You can click through to find out where the human ended and the computer started in that passage. What’s interesting to me is that, reading the paragraph with the expectation that some parts of it were computer generated, it all looked computer-generated! Right from the start: “Being amnesic for how it began a phrase or sentence, it won’t consistently complete it with the necessary agreement…”: this looks like word salad—or, I guess I should say, phrase salad, already.

It’s a Blade Runner thing: Once you get in your mind that your friend might be a replicant, you just start looking at the person differently. The existence of stochastic writing algorithms makes us aware of the stochastic algorithmity of what we read and write. It makes us think of the algorithms that each of us use to express our thoughts.

This shouldn’t be news to me. It’s already been the case that my own experience as a writer has made me more aware as a reader—I can see the seams where the writing has been put together, as it were—so even more so when we think of algorithms.

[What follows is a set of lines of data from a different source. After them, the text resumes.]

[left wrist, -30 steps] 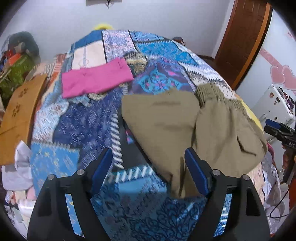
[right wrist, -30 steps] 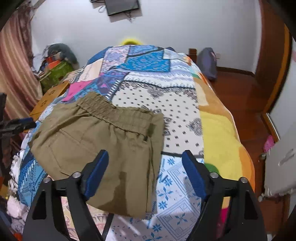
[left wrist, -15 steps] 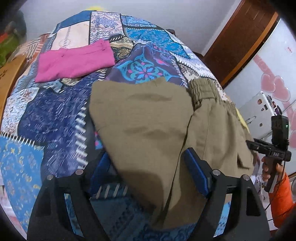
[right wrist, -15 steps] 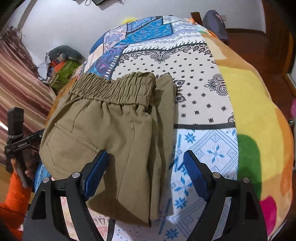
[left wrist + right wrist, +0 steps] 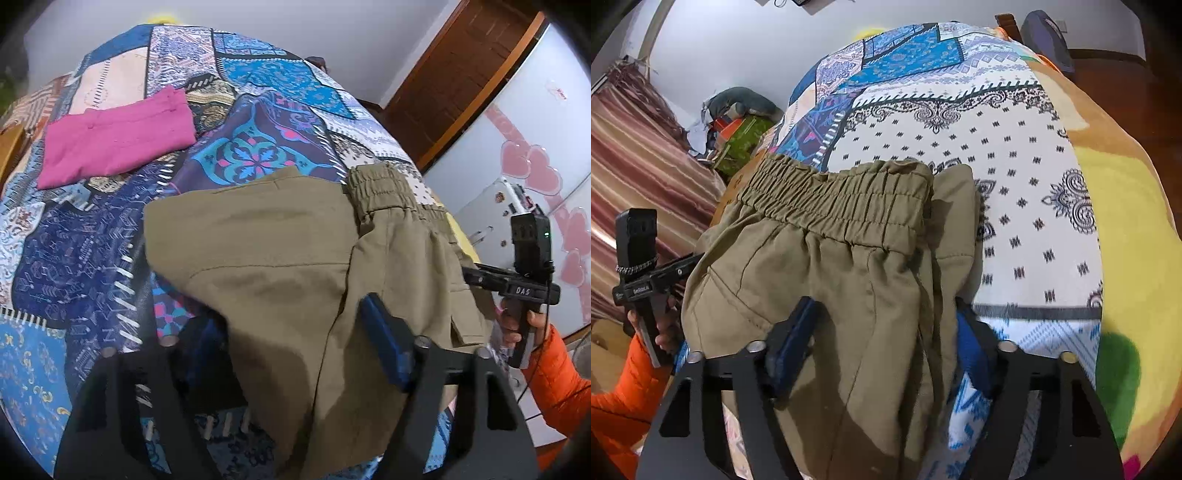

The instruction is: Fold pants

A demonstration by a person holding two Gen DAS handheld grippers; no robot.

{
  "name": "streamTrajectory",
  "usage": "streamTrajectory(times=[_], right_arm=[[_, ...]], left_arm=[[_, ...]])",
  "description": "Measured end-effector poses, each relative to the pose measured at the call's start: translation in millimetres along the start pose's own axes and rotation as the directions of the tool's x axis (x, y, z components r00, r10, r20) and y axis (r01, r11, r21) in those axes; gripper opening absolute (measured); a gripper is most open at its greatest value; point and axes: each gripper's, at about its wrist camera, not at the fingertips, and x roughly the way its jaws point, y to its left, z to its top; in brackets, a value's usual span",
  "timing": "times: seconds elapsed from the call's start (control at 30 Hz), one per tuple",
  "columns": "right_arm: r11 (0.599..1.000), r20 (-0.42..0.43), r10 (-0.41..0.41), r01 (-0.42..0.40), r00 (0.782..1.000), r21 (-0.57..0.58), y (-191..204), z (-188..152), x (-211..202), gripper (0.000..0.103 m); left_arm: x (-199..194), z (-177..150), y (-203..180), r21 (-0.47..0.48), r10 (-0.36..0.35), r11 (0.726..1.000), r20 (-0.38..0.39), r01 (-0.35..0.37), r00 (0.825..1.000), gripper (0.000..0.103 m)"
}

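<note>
The olive-green pants [image 5: 280, 251] lie folded over on the patchwork bedspread [image 5: 74, 258], with the elastic waistband [image 5: 384, 184] at the far right. In the right wrist view the pants [image 5: 820, 273] fill the near middle, waistband [image 5: 834, 199] away from me. My left gripper [image 5: 291, 343] is open, its jaws astride the near edge of the pants; the left finger is under a fold. My right gripper [image 5: 882, 343] is open, its blue fingers [image 5: 792, 343] on either side of the near fabric.
A folded pink garment [image 5: 118, 136] lies at the far left of the bed. A brown door [image 5: 458, 74] and a white fridge with pink hearts [image 5: 528, 173] stand to the right. Clutter and a striped curtain [image 5: 639, 155] are on the bed's other side.
Both grippers have moved forward and down onto the near edge of the pants; the fabric now lies between each pair of open fingers. The pants look unmoved.
</note>
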Motion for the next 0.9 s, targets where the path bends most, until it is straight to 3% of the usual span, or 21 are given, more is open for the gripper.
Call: streamTrajectory(times=[0.1,0.2,0.23,0.37,0.6,0.9], right_arm=[[1.000,0.013,-0.001,0.001,1.000,0.015,-6,3,-3,0.034],[1.000,0.021,-0.001,0.001,1.000,0.008,-6,3,-8,0.025],[1.000,0.028,-0.012,0.013,1.000,-0.007,-4,4,-10,0.022],[0.994,0.054,-0.070,0.074,0.996,-0.084,12,6,-16,0.013],[0.985,0.111,-0.096,0.111,0.989,-0.133,31,14,-34,0.010],[0.966,0.169,-0.098,0.135,0.981,-0.222,69,32,-56,0.009]], left_arm=[[0,2,2,-0.004,0.012,1.000,0.006,-0.012,1.000,0.051],[0,4,-2,0.015,0.032,0.999,0.006,-0.032,0.999,0.034],[0,4,-5,0.027,0.055,0.998,0.009,-0.056,0.998,0.020],[-4,5,-13,0.061,0.110,0.992,0.022,-0.111,0.994,0.009],[-31,7,-38,0.145,0.169,0.972,0.099,-0.183,0.981,0.006],[-74,20,-72,0.235,0.218,0.934,0.220,-0.269,0.951,0.004]])
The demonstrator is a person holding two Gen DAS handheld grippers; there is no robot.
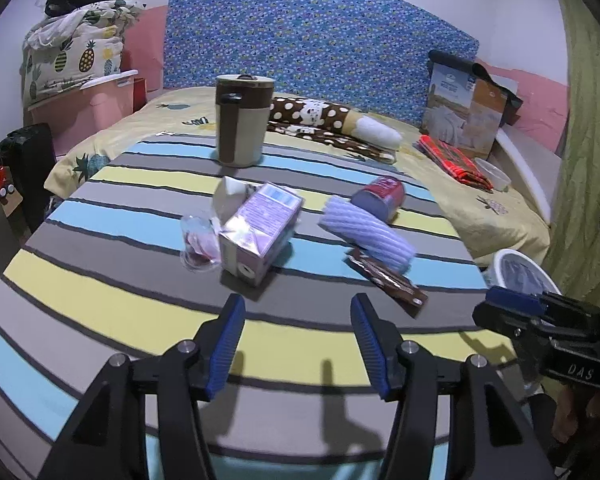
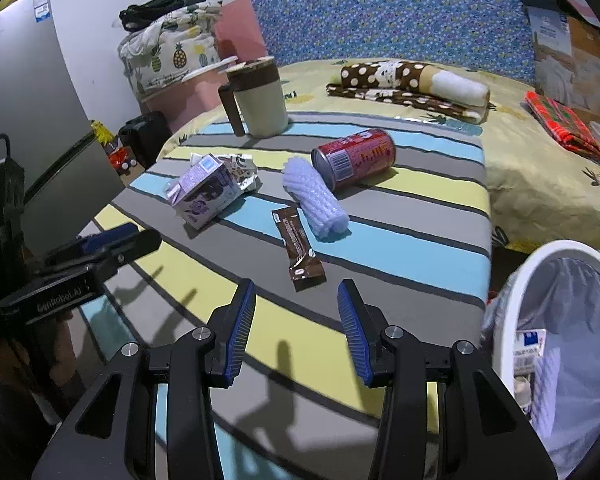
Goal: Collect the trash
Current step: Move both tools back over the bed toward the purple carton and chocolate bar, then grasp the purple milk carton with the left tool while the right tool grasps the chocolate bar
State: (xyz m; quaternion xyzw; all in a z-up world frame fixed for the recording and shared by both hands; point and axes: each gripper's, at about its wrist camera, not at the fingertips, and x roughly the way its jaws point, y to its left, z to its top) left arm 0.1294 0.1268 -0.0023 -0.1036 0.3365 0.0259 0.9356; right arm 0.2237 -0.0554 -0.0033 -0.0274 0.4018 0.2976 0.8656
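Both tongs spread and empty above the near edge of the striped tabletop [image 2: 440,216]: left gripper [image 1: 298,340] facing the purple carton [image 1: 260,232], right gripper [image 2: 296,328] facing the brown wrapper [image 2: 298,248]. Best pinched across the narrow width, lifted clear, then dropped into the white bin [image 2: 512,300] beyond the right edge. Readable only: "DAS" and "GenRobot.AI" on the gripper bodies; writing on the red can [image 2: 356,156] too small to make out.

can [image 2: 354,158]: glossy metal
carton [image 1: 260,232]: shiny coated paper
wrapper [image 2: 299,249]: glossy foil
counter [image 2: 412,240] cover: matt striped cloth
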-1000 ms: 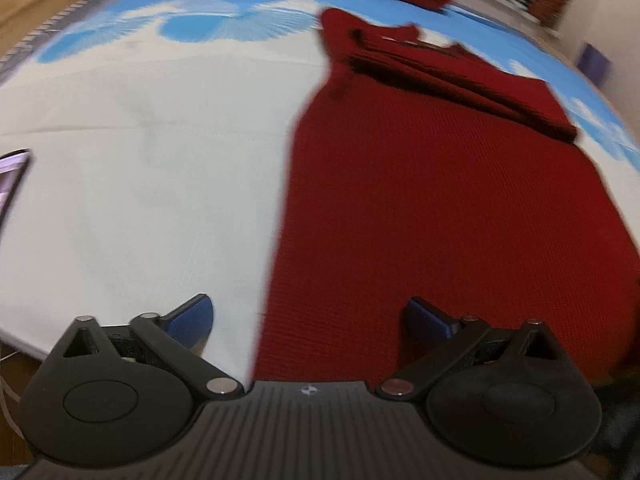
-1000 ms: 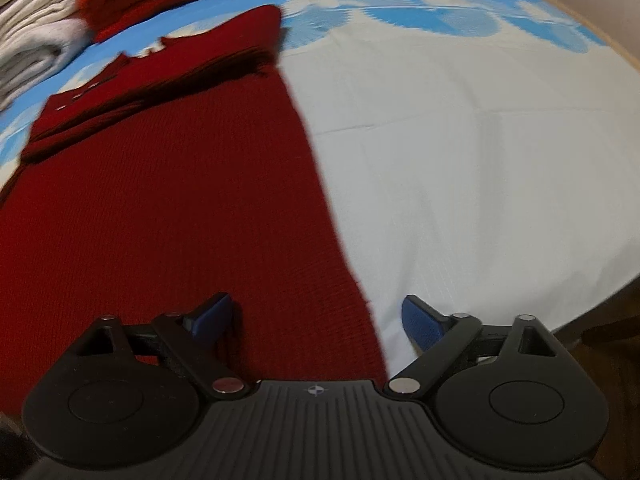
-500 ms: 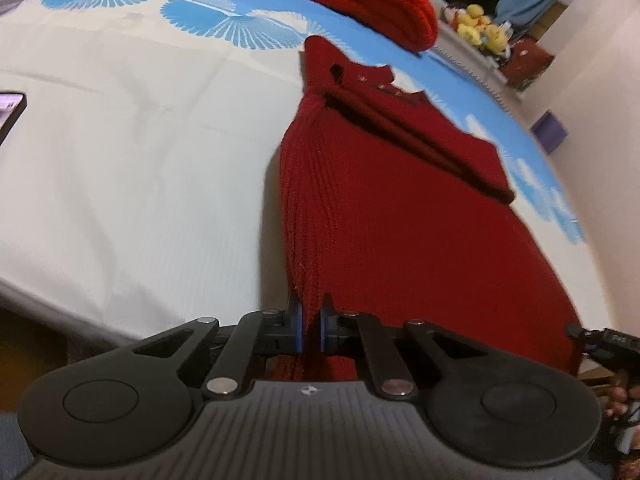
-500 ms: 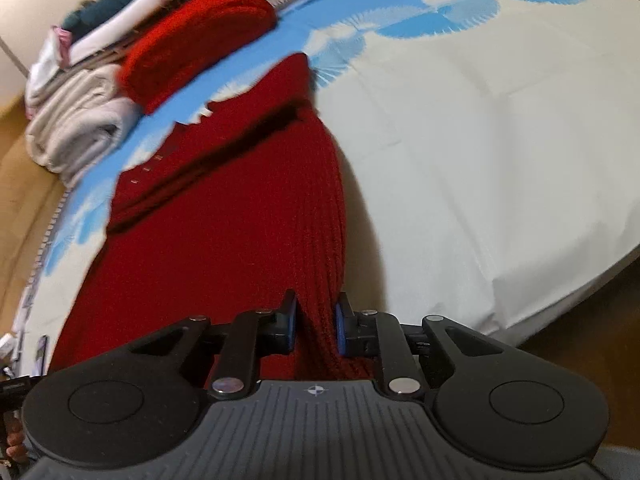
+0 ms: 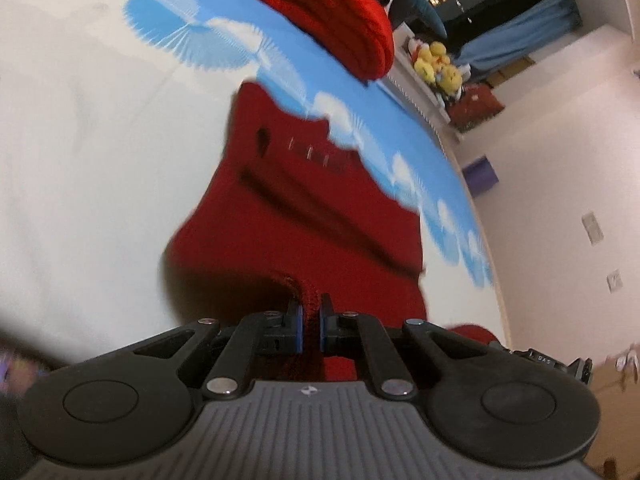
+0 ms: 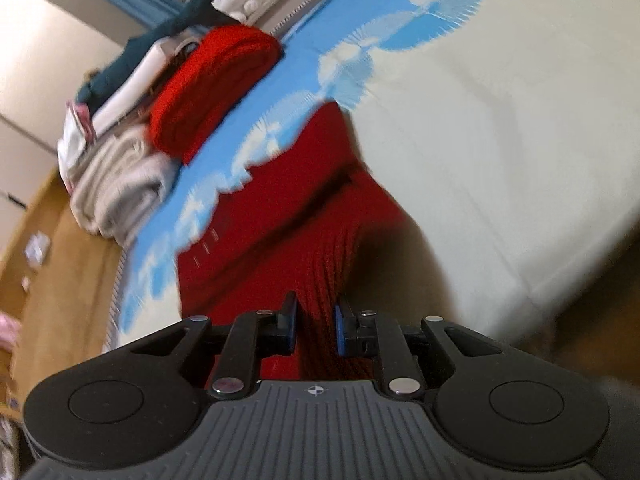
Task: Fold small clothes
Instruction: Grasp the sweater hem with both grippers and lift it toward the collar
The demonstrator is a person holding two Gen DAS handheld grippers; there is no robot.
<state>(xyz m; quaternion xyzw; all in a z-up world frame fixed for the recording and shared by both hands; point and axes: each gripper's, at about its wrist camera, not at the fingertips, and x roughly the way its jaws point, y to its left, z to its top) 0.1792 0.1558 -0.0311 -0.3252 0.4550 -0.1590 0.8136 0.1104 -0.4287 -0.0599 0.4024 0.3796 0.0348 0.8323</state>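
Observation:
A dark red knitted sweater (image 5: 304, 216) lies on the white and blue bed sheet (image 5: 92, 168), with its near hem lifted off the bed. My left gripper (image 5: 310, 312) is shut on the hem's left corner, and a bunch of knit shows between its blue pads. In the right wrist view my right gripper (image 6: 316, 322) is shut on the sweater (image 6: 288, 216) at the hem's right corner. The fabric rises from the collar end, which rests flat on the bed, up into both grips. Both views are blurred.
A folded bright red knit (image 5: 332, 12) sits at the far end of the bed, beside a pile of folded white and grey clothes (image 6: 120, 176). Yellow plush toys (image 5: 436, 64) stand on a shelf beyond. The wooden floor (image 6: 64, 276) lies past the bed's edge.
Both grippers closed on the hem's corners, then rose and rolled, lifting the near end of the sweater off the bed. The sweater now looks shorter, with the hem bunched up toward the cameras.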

P.S. I’ve been critical of Pinker on this blog from time to time, so let me clarify here that (a) Seabrook’s example of completing Pinker’s paragraph is amusing, and (b) I’m pretty sure the same thing would happen if someone were to run one of my paragraphs through a machine learner.

First, my writing (like Pinker’s) is patterned: I have a style, and there are some things I like to write about. Hence it’s no surprise that it should be possible to write something that looks like what I write—at least for short stretches.

Second, if you stare at just about any sentence I write, it will start to fall apart. Each sentence works as part of the larger story. Trying to make too much sense from any one sentence is like staring at a single brushstroke at a painting. Ultimately, it’s just a collection of words, or some paint, and it can’t live for long after being plucked from its contextual tree.

OK, I did that last bit on purpose, wandering off and writing somewhat incoherently. The point is that a phrase “Being amnesic for how it began a phrase or sentence, it won’t consistently complete it with the necessary agreement…” is, to be fair, no more gobbledygooky than lots of sentences that I write.

My point here is not to criticize Pinker all but rather just to use Seabrook’s particular example to demonstrate this uncanny valley that arises when we consider the possibility that a sentence isn’t real. I guess it’s similar to what’s happening with fake photos, fake videos, fake news stories, and so forth, that these all make us more aware of the fakeyness of the real.

22 Comments

  1. A.P. Salverda says:

    When a spoken word is pronounced over and over again in quick succession, a speaker or listener will experience the feeling that it loses its meaning. This effect is called semantic satiation. It’s quite compelling and has been well studied in the psycholinguistic literature.

  2. Steve says:

    This blog post is obviously Andrew punking us. The entire post was obviously written by a bot.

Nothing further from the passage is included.